**AIM OF THE TASK**
In the entries below, find the line with "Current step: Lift" and print exactly every line from there up to and including the line with "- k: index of", with no other lines.

★ ★ ★

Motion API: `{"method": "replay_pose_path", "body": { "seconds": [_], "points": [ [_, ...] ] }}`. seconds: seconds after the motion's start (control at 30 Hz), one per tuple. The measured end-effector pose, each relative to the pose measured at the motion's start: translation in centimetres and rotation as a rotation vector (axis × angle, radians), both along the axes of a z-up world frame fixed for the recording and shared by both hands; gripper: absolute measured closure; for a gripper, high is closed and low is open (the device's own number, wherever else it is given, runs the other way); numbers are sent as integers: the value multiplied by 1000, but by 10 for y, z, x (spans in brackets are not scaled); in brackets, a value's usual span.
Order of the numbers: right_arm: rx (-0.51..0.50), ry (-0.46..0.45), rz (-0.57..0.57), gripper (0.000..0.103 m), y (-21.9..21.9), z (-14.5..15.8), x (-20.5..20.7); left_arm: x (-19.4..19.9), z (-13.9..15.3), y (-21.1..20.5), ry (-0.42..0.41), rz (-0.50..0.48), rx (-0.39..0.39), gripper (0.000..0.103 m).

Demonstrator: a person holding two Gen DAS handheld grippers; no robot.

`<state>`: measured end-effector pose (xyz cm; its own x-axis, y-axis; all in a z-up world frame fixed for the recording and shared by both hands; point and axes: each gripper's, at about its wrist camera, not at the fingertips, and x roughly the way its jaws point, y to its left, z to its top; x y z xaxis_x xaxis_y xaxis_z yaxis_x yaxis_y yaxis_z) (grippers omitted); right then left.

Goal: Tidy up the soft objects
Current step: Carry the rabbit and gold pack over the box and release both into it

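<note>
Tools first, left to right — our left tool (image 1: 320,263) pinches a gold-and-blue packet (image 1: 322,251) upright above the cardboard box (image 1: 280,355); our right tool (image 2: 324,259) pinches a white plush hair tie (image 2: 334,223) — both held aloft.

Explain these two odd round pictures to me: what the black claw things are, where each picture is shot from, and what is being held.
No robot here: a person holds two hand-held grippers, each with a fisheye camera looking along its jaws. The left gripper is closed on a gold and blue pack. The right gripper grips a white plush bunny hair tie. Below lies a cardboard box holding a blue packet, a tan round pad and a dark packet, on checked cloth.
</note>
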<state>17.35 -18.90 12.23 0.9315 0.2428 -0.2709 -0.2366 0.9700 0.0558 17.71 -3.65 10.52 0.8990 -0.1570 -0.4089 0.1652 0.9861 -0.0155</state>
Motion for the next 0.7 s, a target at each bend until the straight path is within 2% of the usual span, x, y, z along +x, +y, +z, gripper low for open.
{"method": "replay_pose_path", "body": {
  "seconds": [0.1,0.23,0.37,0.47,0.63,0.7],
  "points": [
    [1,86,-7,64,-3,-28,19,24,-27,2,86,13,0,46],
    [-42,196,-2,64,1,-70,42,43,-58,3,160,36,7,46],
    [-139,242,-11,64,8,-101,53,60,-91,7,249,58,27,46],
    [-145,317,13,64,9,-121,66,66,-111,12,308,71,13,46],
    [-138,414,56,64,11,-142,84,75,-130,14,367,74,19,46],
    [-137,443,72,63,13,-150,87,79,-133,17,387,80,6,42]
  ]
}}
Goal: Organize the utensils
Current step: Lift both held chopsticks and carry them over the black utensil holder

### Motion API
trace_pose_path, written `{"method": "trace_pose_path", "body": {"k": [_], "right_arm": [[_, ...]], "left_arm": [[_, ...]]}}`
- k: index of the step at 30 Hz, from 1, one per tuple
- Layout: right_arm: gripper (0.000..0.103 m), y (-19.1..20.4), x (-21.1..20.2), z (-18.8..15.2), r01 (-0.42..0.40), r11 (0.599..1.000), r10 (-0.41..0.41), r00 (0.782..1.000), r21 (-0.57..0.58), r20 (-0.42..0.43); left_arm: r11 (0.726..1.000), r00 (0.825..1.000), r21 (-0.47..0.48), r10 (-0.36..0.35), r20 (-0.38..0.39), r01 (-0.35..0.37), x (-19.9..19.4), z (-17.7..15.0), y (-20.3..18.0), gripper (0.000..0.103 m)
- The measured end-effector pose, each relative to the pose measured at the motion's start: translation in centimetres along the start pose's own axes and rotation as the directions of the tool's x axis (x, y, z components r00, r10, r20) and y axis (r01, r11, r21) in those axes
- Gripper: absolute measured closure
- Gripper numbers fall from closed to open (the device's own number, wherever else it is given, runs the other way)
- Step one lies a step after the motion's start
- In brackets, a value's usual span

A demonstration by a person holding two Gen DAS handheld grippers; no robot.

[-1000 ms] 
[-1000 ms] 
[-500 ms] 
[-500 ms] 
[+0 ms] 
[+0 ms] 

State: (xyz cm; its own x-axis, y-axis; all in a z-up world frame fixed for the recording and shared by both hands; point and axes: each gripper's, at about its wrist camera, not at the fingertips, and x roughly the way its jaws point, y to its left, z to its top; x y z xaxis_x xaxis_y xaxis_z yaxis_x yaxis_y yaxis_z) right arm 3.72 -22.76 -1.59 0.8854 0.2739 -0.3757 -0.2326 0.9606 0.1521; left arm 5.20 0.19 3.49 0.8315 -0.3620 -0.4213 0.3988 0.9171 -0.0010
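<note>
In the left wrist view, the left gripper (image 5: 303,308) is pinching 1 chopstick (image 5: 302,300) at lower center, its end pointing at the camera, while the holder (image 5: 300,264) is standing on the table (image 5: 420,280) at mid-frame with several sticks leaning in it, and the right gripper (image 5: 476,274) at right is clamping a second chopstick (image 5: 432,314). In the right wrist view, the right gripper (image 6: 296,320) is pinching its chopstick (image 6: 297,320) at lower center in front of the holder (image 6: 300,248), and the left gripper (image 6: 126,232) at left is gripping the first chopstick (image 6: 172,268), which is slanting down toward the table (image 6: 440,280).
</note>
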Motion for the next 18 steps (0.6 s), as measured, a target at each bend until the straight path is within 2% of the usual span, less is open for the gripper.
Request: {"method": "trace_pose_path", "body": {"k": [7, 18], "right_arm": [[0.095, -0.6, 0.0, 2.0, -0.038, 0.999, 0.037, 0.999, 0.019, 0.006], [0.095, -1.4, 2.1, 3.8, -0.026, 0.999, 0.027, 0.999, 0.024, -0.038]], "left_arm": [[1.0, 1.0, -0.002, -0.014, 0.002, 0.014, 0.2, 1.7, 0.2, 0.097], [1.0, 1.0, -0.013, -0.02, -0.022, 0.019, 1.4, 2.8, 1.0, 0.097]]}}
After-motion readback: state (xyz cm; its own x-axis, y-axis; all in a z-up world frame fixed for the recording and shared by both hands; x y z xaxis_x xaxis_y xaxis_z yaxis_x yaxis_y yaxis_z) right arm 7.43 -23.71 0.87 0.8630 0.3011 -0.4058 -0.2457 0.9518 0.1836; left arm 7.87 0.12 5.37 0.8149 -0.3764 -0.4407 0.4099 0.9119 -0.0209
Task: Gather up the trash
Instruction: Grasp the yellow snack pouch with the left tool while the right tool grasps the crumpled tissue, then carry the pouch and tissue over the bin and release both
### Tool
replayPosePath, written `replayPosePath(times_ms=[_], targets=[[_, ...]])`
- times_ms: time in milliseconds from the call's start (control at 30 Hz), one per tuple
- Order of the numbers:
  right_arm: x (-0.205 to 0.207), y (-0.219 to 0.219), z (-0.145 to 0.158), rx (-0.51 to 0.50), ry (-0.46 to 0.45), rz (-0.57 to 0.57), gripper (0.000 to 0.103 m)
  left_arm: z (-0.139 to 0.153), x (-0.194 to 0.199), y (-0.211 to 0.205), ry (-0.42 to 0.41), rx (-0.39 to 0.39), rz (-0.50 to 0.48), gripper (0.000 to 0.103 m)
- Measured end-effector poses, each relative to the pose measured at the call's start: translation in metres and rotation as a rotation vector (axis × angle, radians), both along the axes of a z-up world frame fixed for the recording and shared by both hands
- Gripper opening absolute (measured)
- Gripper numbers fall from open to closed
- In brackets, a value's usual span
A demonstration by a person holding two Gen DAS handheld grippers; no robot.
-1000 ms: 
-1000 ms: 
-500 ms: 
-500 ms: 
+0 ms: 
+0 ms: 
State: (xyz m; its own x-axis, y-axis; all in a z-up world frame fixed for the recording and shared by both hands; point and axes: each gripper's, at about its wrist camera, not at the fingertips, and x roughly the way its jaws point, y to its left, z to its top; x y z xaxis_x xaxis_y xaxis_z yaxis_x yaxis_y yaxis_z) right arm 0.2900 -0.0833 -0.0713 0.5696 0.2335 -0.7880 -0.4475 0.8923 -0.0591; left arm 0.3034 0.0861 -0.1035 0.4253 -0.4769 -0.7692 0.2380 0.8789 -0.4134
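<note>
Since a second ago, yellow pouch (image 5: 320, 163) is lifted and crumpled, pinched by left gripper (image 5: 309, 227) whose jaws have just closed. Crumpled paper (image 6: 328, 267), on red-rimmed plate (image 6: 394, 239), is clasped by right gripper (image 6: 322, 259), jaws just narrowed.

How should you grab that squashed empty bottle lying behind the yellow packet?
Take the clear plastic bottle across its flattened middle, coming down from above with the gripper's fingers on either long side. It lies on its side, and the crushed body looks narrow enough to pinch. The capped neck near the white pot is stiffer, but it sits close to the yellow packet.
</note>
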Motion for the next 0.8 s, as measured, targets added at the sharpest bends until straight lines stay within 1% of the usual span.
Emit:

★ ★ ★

**EXERCISE RESULT**
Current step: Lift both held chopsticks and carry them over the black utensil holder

### Motion API
trace_pose_path, written `{"method": "trace_pose_path", "body": {"k": [_], "right_arm": [[_, ...]], "left_arm": [[_, ...]]}}`
- k: index of the step at 30 Hz, from 1, one per tuple

The exercise requires nothing further.